| Fbi has new 20th hijacker Original Source Link: (May no longer be active) http://www.usatoday.com/news/washington/2003-11-04-hijacker-usat_x.htmhttp://www.usatoday.com/news/washington/2003-11-04-hijacker-usat_x.htm
Posted 11/4/2003 11:26 PM Updated 11/5/2003 6:54 AM FBI has new 9/11 hijacking suspect By Toni Locy, USA TODAY
WASHINGTON — The FBI has identified an al-Qaeda operative who agents believe tried as late as August 2001 to join the 9/11 terrorist plot as the "20th hijacker," a top federal law enforcement official said Tuesday. "We are fairly confident we know who No. 20 is," said the official, who is involved in the 9/11 probe and asked not to be identified. The official said the unidentified al-Qaeda operative got into the USA but "had to leave" the country shortly before 19 hijackers carried out the attacks that killed more than 3,000 people. The official would not say why the operative left, whether he is alive or whether he is in U.S. custody.

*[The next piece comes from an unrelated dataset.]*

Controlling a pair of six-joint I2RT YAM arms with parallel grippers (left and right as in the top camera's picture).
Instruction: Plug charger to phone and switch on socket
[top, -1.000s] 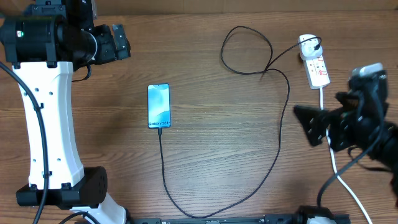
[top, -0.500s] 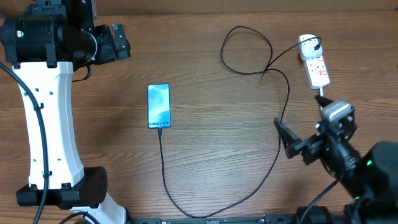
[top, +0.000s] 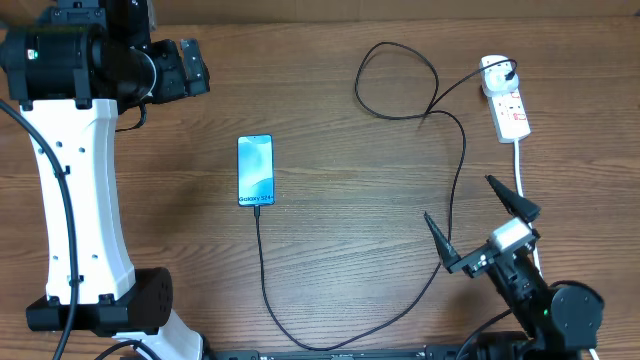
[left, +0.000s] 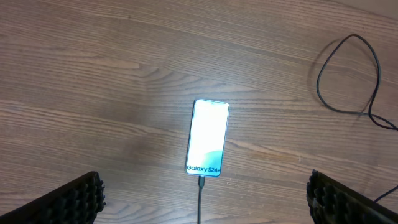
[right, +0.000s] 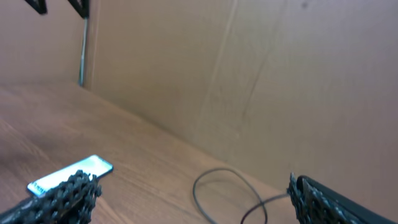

A top Justice Department official confirmed that FBI agents believe they have identified the 20th hijacker. Both officials said the FBI does not believe the would-be terrorist was accused al-Qaeda conspirator Zacarias Moussaoui or Ramzi Bin al-Shibh, an alleged 9/11 paymaster who tried to get into the USA at least four times before the attacks.
If the FBI's theory is correct, one of the enduring mysteries of the 9/11 attacks would be solved: why United Flight 93 had four hijackers on board when it crashed in Pennsylvania, and the three other hijacked jets each carried five terrorists. Examinations of immigration records and the movements of the 19 hijackers have led the FBI to zero in on the man it believes was supposed to have been the fifth hijacker on Flight 93, the law enforcement official said.
Prosecutors hinted at the FBI's theory in a heavily redacted — or blacked out — footnote that was part of a filing made public Friday in their appeal of a judge's ruling in the Moussaoui case. They wrote that "as late as August 2001, al-Qaeda was still trying to insert new hijackers into the Sept. 11 attacks."
Just after the 9/11 attacks, top Justice Department and FBI officials disagreed over whether Moussaoui, 35, a French citizen arrested while taking flight lessons in Minnesota in August 2001, was to have been the 20th hijacker. His indictment does not identify him as the 20th hijacker; it accuses him of taking part in an al-Qaeda conspiracy to attack U.S. targets.
For more than a year, FBI officials believed that Bin al-Shibh probably was meant to have been the 20th hijacker. But interrogations of captured al-Qaeda leaders and further investigation by the FBI have led to an evolution in the government's theory.
Moussaoui, the only person charged in the USA in the 9/11 conspiracy, admits being a member of al-Qaeda but says he was training for another mission.
U.S. District Judge Leonie Brinkema has ruled that Moussaoui may question the captured al-Qaeda operatives he says can clear him of any role in the plot: Bin al-Shibh; Khalid Shaikh Mohammed, the alleged 9/11 mastermind; and Mustafa al-Hawsawi, an alleged al-Qaeda financier. The government says that would threaten national security.
Prosecutors say Moussaoui was planning to fly a jet into the White House. The law enforcement source says it is unclear whether he intended to pilot a fifth jet on 9/11, or whether he was part of a separate plot.